### AIM OF THE TASK
Your output should be the lines from the one that contains "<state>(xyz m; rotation" to the end of the listing, transcribed exactly. Include nothing else.

......

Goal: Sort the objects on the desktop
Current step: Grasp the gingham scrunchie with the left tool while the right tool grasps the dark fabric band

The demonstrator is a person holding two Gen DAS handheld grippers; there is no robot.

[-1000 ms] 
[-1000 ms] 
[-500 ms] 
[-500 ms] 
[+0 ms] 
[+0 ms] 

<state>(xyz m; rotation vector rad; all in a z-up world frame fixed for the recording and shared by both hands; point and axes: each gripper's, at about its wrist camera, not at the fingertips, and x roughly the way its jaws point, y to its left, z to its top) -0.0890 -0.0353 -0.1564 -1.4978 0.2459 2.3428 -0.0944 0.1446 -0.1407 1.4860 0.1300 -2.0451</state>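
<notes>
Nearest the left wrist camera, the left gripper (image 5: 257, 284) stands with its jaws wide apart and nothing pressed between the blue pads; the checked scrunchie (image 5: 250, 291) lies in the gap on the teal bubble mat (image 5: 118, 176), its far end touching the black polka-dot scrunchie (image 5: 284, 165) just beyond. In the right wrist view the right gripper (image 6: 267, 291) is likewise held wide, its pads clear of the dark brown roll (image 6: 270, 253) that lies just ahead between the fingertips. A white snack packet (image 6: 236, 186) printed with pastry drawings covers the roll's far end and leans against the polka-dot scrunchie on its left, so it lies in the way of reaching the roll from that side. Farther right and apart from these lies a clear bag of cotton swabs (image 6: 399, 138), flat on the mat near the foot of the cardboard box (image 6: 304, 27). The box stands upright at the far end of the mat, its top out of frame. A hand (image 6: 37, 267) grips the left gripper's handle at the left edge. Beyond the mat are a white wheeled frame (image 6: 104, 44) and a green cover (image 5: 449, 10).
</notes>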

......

### SOLUTION TO THIS TASK
<state>(xyz m; rotation vector rad; all in a z-up world frame fixed for the recording and shared by both hands; point and axes: each gripper's, at about its wrist camera, not at the fingertips, and x roughly the way its jaws point, y to its left, z to its top) -0.0890 -0.0353 -0.1564 -1.4978 0.2459 2.3428 -0.0944 0.1446 -0.1407 1.4860 0.1300 -2.0451</state>
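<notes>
Nearest the left wrist camera, the left gripper (image 5: 257, 284) stands with its jaws wide apart and nothing pressed between the blue pads; the checked scrunchie (image 5: 250, 291) lies in the gap on the teal bubble mat (image 5: 118, 176), its far end touching the black polka-dot scrunchie (image 5: 284, 165) just beyond. In the right wrist view the right gripper (image 6: 267, 291) is likewise held wide, its pads clear of the dark brown roll (image 6: 270, 253) that lies just ahead between the fingertips. A white snack packet (image 6: 236, 186) printed with pastry drawings covers the roll's far end and leans against the polka-dot scrunchie on its left, so it lies in the way of reaching the roll from that side. Farther right and apart from these lies a clear bag of cotton swabs (image 6: 399, 138), flat on the mat near the foot of the cardboard box (image 6: 304, 27). The box stands upright at the far end of the mat, its top out of frame. A hand (image 6: 37, 267) grips the left gripper's handle at the left edge. Beyond the mat are a white wheeled frame (image 6: 104, 44) and a green cover (image 5: 449, 10).
</notes>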

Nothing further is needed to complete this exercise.